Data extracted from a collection
::::::::::

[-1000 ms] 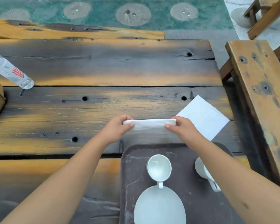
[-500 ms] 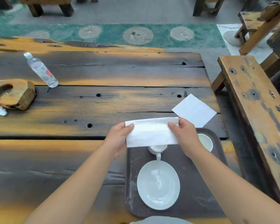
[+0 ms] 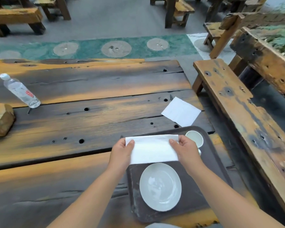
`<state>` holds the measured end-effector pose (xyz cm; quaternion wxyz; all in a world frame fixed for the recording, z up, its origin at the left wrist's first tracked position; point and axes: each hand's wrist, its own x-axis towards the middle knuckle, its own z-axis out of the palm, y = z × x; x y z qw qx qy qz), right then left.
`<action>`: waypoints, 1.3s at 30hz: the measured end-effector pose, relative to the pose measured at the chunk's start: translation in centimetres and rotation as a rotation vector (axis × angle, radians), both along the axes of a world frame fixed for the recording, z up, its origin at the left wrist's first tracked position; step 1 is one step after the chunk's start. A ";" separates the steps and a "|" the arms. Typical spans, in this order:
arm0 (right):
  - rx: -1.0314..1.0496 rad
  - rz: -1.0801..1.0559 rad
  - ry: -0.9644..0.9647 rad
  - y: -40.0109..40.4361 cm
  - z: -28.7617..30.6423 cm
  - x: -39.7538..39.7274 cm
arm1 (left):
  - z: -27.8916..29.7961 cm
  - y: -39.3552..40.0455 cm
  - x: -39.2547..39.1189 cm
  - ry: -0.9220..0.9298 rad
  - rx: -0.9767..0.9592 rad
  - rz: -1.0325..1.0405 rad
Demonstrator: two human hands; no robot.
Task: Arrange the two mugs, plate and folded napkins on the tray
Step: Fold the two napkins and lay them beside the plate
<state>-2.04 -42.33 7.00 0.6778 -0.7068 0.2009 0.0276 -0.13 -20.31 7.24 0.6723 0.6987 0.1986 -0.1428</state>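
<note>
A dark brown tray (image 3: 209, 191) lies on the wooden table in front of me. On it sit a white plate (image 3: 160, 186) near me and a white mug (image 3: 195, 139) at its far right corner. My left hand (image 3: 122, 153) and my right hand (image 3: 186, 149) each pinch one end of a folded white napkin (image 3: 153, 149), held over the far half of the tray. The napkin hides whatever lies beneath it, so only one mug shows. A second white napkin (image 3: 181, 111) lies flat on the table beyond the tray.
A clear plastic water bottle (image 3: 20, 90) lies at the far left, with a wooden block (image 3: 0, 119) beside it. A wooden bench (image 3: 243, 112) runs along the table's right side. More benches and tables stand across the floor behind.
Both hands have brought the folded napkin from the table beyond the tray back over the tray's far half, covering the middle mug. The camera has tilted up.
</note>
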 end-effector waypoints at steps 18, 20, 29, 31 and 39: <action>-0.287 -0.244 0.169 -9.9 -2.7 -8.7 | -4.3 -10.3 -3.9 0.022 0.139 -0.296; -0.302 -0.211 0.189 -11.8 -3.6 -9.1 | -5.2 -12.1 -4.9 0.043 0.169 -0.289; -0.336 0.036 0.272 -20.1 -8.9 -8.6 | -9.4 -19.5 -8.7 0.092 0.360 -0.179; -0.384 0.092 0.296 -21.2 -9.8 -8.2 | -10.4 -20.8 -9.3 0.103 0.408 -0.151; -0.561 0.277 0.343 -22.6 -11.7 -7.0 | -12.8 -23.1 -10.4 0.120 0.612 -0.094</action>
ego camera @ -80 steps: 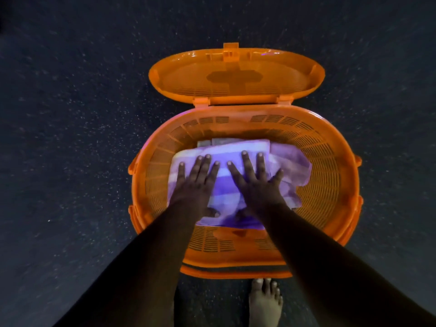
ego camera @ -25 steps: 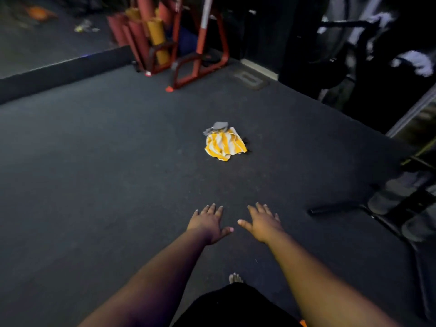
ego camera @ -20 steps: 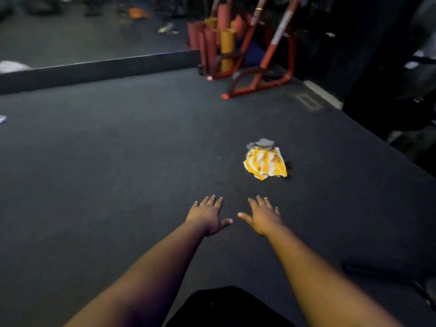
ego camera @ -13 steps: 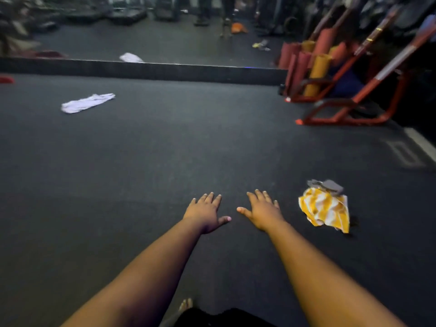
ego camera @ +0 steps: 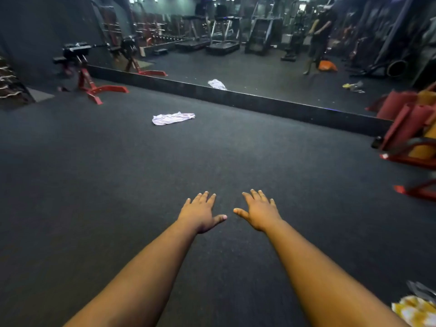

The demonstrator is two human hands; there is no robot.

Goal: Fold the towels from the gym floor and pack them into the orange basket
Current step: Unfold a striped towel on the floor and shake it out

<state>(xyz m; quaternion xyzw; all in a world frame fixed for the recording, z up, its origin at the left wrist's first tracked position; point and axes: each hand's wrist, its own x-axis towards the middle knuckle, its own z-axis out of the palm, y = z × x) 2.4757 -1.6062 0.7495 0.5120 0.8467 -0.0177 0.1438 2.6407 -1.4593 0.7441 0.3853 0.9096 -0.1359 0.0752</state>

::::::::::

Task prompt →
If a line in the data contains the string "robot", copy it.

Task response →
Demonstrator: two human hands; no robot.
The demonstrator is two human hands; there is no robot.

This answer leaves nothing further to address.